To open the built-in data, we use sysuse. Otherwise, several other approaches exist:

Standard approach to open .dta files (the Stata proprietary data format) is use /path/mydata.dta.
Excel files are opened with import excel /path/mydata.xlsx
Delimited files are opened with import delimited /path/mydata.csv, sep(",")
Some files can be opened through internet use www.linktodata.dta, clear

Tip

Stata does not overwrite naturally variables or datasets, hence, you need to specificy sysuse data, clear if you want to overwrite the dataset you have opened before.

Describe the data

For this part, we are using use https://www.stata.com/users/youtube/rawdata.dta, clear as our dataset. It contains information on the health of individuals.

Exercise

Open a dofile, clear all the memory by starting off with clear all and follow the instructions:

Open the rawdata.dta base with the link above
Using browse, take a look at the data
Using describe, take a look at the format
Using count, print the observation number
Using tabulate, print a frequency table for the sex
Using summarize, print summary statistics for the cholesterol concentration. What do you notice?

Data cleaning

The dataset obviously required some data cleaning.

Keep/drop

Let’s assume we want to keep individuals aged more than 25 (which is equivalent to drop individuals aged below than 25).

keep if age > 25
* or: drop if age <= 25

We also want to drop if dob is missing, hence: drop if missing(dob). Finally, we drop only Black and White: keep if inlist(race,"White","Black") or more directly drop if race == "Other".

Change data format

As notice earlier, the cholesterol concentration is in string whereas it should be in numeric.

destring chol, replace or create a new variable with , gen(new_var).

Add labels

As you notice on the right panel, some variables do not have a label. Using label variable varname "varlabel", give a label to age and to dob.

Add value labels

If you tabulate sex, you notice that it takes binary values: 0 for female and 1 for men. However, this is not super informative and we would like to add a label to the values such it prints male and female instead of 0 and 1.

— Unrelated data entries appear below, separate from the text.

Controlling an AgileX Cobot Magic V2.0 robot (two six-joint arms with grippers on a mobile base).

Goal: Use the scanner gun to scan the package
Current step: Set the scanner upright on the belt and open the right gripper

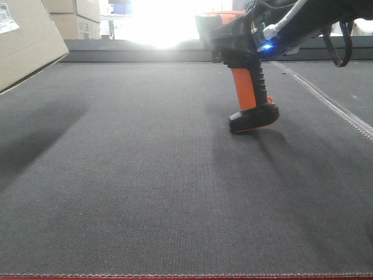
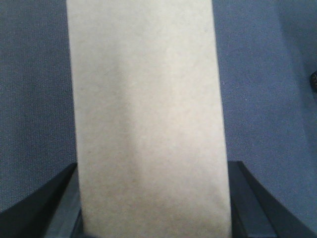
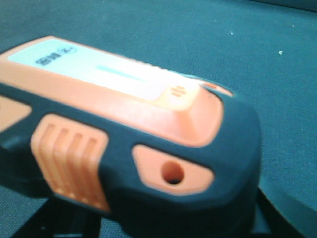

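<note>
Two closed pincers: left pincer (image 2: pixel 151 201) clamps the plain beige cardboard package (image 2: pixel 148 99), tabletop's (image 1: pixel 145 192) far-left corner; right pincer (image 1: pixel 262 32) holds the black-and-orange plastic scanner gun (image 1: pixel 247 87) far right. Misaimed, it would likely miss the white label (image 1: pixel 7 23).

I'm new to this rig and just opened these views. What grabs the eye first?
The orange-and-black scanner gun, tilted at upper right of the front view with a blue light glowing beside it. Then the package, a beige slab filling the left wrist view, flanked by the left claw.
</note>
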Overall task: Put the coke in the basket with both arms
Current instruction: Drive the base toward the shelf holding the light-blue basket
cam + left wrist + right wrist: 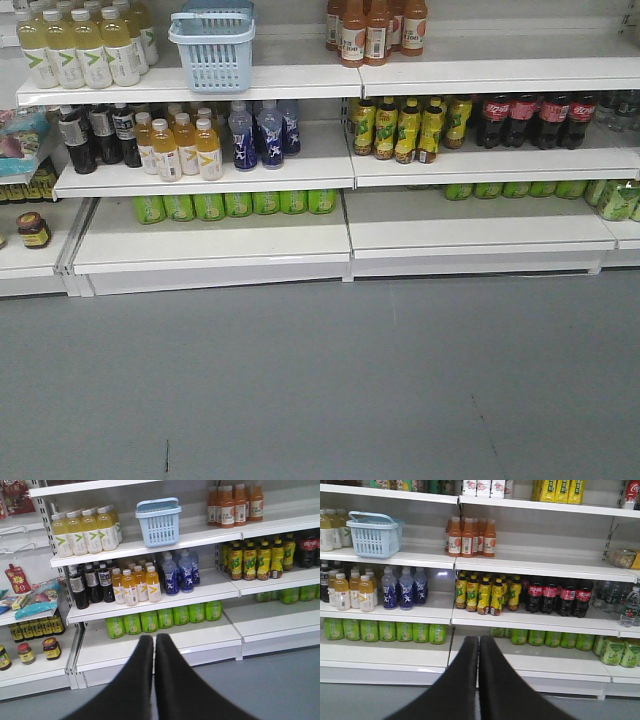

To do so, we define a label, to which we give a name, and we apply it to our values.

label define sex_lab 0 "Female" 1 "Male"
label values sex sex_lab

Now, you can browse or tabulate sex to check if it worked.

Create a variable

So far, we only manipulated existing variables, but we want to create two new variables.

The first one is a dummy variable (ie, takes 0 or 1) for race. Using the function generate and a if statement, we can build it.

generate race_dummy = . // Create an empty variable
replace race_dummy = 1 if race == "White" // Replace if white
replace race_dummy = 0 if race == "Black" // Replace if black

Make a grouping variable #1

The variable chol has a high heterogeneity:

. sum chol

    Variable |        Obs        Mean    Std. dev.       Min        Max
-------------+---------------------------------------------------------
        chol |      1,266    216.4415    46.84972         89        426

Let’s imagine we want to create a grouping variable with the cholesterol concentration rounded to the nearest 10. We have two options: using a loop or a built-in function.

The built-in function is gen floored_chol = floor(chol/10)*10. The loop looks like that:

gen floored_chol = .
forval x = 80(10)420{
    replace floored_chol = `x' if inrange(chol,`x',`x' + 9)
}

Let’s break it down:

Generate an empty numeric variable
forval x = 80(10)420{ initializes the loop, where the running variable x goes from 80 to 420 with a step of 10
replace floored_chol = `x' if inrange(chol,`x',`x' + 9) replaces the values in floored_chol under a condition
This condition is such that chol is in the range of x and x+9

Two remarks:

Is inrange() equivalent to x > chol > x + 9 or x >= chol >= x + 9
What is the most efficient approach?

Make a grouping variable #2

Now let’s imagine we want to make a grouping variable that is equal to 1 if the weight is greater than the mean and 0 otherwise.

To do so, we can do it in three steps:

Compute the mean of weight
Generate a column containing the mean of weight
Generate a column with the aforementionned dummy variable

Exercise

Do the exercise above. Hint: use egen new_var = mean(var) to do.

Make a grouping variable #3

Last but not least, we may want to assess if the individual has a cholesterol concentration higher than the 3rd quartile of her own age class.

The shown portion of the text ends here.